What you have to do:
With the pictures removed, write out the full listing below exactly.

Information provided:
• • • •

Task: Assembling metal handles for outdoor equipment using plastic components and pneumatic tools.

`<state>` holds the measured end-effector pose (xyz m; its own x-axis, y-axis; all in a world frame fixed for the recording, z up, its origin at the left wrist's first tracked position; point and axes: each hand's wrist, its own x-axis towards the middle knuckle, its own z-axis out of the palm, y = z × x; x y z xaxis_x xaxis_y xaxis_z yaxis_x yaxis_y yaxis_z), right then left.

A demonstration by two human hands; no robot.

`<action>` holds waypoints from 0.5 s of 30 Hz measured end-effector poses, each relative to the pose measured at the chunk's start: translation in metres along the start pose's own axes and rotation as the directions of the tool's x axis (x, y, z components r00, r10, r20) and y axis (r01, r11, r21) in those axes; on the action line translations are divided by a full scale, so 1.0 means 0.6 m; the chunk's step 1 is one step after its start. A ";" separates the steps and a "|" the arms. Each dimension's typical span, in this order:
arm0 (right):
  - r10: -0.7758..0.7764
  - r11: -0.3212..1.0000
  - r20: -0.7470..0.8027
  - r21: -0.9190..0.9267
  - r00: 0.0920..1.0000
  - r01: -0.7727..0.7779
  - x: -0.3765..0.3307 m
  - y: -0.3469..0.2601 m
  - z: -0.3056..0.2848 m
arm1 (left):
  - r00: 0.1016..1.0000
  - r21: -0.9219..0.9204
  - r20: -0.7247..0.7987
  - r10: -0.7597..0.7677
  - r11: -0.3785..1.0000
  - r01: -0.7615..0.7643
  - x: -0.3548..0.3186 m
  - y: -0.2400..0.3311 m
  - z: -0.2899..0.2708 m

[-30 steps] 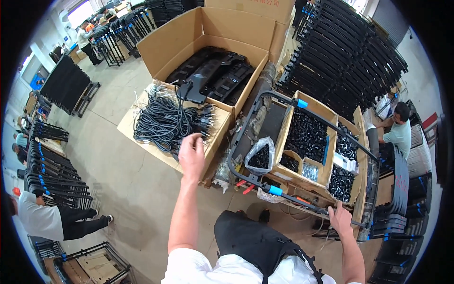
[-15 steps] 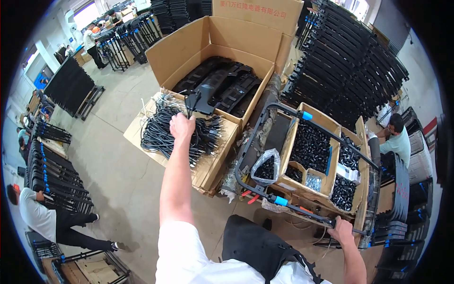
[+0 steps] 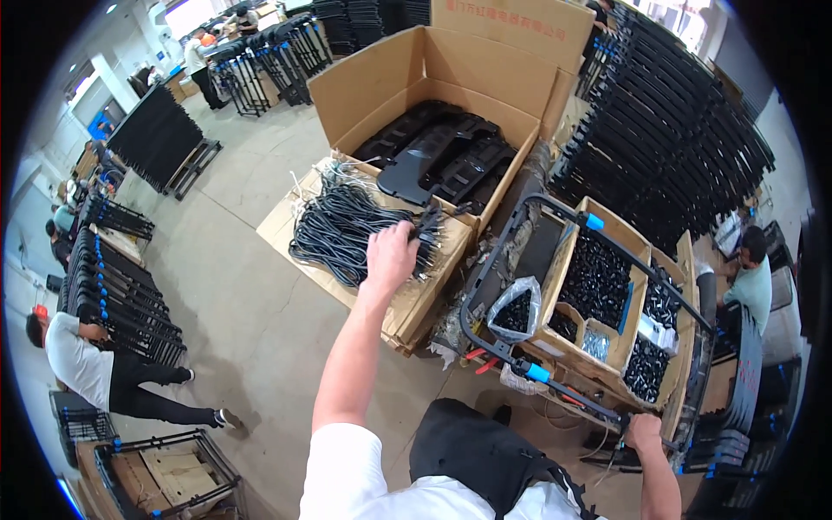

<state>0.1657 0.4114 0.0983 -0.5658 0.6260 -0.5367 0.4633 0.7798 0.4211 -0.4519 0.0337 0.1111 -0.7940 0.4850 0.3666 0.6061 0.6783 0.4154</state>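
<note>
A pile of black cables (image 3: 342, 227) with pale ends and dark plugs lies on a cardboard sheet (image 3: 286, 247). At the pile's right end, my left hand (image 3: 390, 254) curls its fingers around some black cables near their plugs (image 3: 427, 224); the palm side is hidden. My right hand (image 3: 643, 431) is closed around the near right end of a black tubular frame (image 3: 576, 400) with blue bands. That frame rests slantwise over a divided box (image 3: 617, 374) of small black parts.
Behind the cables stands an open carton (image 3: 368, 87) holding black plastic panels (image 3: 425, 156). A plastic bag (image 3: 514, 309) of black parts sits inside the frame's outline. Tall stacked black frames (image 3: 659, 130) rise at the back right. Co-workers are at left (image 3: 82, 360) and right (image 3: 752, 282).
My left hand has moved right and toward me, from the middle of the cable pile to its plug end. My right hand keeps its grip on the frame. The whole view has shifted slightly.
</note>
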 end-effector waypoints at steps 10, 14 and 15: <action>0.002 0.998 -0.179 0.054 0.984 0.008 -0.022 -0.009 -0.004 | 0.612 -0.346 -0.436 -0.660 0.751 0.563 0.015 -0.260 -0.080; 0.076 0.997 -0.156 0.035 0.985 -0.071 -0.039 -0.007 0.009 | 0.513 -0.137 -0.309 -0.800 0.572 0.809 0.038 -0.344 -0.101; 0.065 0.986 -0.332 0.166 0.941 -0.010 -0.035 -0.012 0.009 | 0.500 -0.030 -0.263 -0.825 0.525 0.851 0.047 -0.348 -0.099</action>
<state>0.1778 0.3923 0.1026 -0.7287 0.6435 -0.2344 0.5758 0.7610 0.2990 -0.5980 -0.1275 0.0841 -0.8846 -0.4626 0.0590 -0.3563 0.7520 0.5545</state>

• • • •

Task answer:
Task: Assembling metal handles for outdoor equipment using plastic components and pneumatic tools.

`<state>` holds the measured end-effector pose (xyz m; its own x-axis, y-axis; all in a world frame fixed for the recording, z up, its origin at the left wrist's first tracked position; point and axes: each hand's wrist, its own x-axis towards the middle knuckle, its own z-axis out of the palm, y = z × x; x y z xaxis_x xaxis_y xaxis_z yaxis_x yaxis_y yaxis_z), right then left.

A demonstration by two human hands; no robot.

`<action>` holds waypoints from 0.5 s of 30 Hz measured end-effector poses, each relative to the pose measured at the chunk's start: translation in metres along the start pose's own axes and rotation as the directions of the tool's x axis (x, y, z components r00, r10, r20) and y axis (r01, r11, r21) in those axes; on the action line translations are divided by a full scale, so 1.0 means 0.6 m; the chunk's step 1 is one step after its start. A ";" separates the steps and a "|" the arms. Each dimension's typical span, in this order:
arm0 (right):
  - r10: -0.7758..0.7764
  - r11: -0.3212..1.0000
  - r20: -0.7470..0.8027
  - r21: -0.9190..0.9267
  - r00: 0.0920..1.0000
  - r01: -0.7727..0.7779
  - x: -0.3765..0.3307 m
  - y: -0.3469..0.2601 m
  - z: -0.3056..0.2848 m
arm1 (left):
  - r00: 0.1016..1.0000
  - r21: -0.9219..0.9204
  - r20: -0.7247..0.7987
  - r10: -0.7597..0.7677
  - r11: -0.3785..1.0000
  - r01: -0.7615..0.7643
  - x: -0.3548..0.3186 m
  - y: -0.2400..0.3311 m
  - z: -0.2899..0.2708 m

[-30 steps] 
[-15 steps] 
[+0 steps] 

<state>0.1657 0.4114 0.0983 -0.5658 0.6260 -0.5367 0.4633 0.7798 0.4211 -0.4519 0.0337 0.1111 -0.7940 0.4850 0.3666 0.6061 0.6783 0.4154</state>
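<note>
A pile of black cables (image 3: 342, 227) with pale ends and dark plugs lies on a cardboard sheet (image 3: 286, 247). At the pile's right end, my left hand (image 3: 390, 254) curls its fingers around some black cables near their plugs (image 3: 427, 224); the palm side is hidden. My right hand (image 3: 643, 431) is closed around the near right end of a black tubular frame (image 3: 576, 400) with blue bands. That frame rests slantwise over a divided box (image 3: 617, 374) of small black parts.
Behind the cables stands an open carton (image 3: 368, 87) holding black plastic panels (image 3: 425, 156). A plastic bag (image 3: 514, 309) of black parts sits inside the frame's outline. Tall stacked black frames (image 3: 659, 130) rise at the back right. Co-workers are at left (image 3: 82, 360) and right (image 3: 752, 282).
My left hand has moved right and toward me, from the middle of the cable pile to its plug end. My right hand keeps its grip on the frame. The whole view has shifted slightly.
</note>
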 end-effector waypoints at steps 10, 14 and 15: <action>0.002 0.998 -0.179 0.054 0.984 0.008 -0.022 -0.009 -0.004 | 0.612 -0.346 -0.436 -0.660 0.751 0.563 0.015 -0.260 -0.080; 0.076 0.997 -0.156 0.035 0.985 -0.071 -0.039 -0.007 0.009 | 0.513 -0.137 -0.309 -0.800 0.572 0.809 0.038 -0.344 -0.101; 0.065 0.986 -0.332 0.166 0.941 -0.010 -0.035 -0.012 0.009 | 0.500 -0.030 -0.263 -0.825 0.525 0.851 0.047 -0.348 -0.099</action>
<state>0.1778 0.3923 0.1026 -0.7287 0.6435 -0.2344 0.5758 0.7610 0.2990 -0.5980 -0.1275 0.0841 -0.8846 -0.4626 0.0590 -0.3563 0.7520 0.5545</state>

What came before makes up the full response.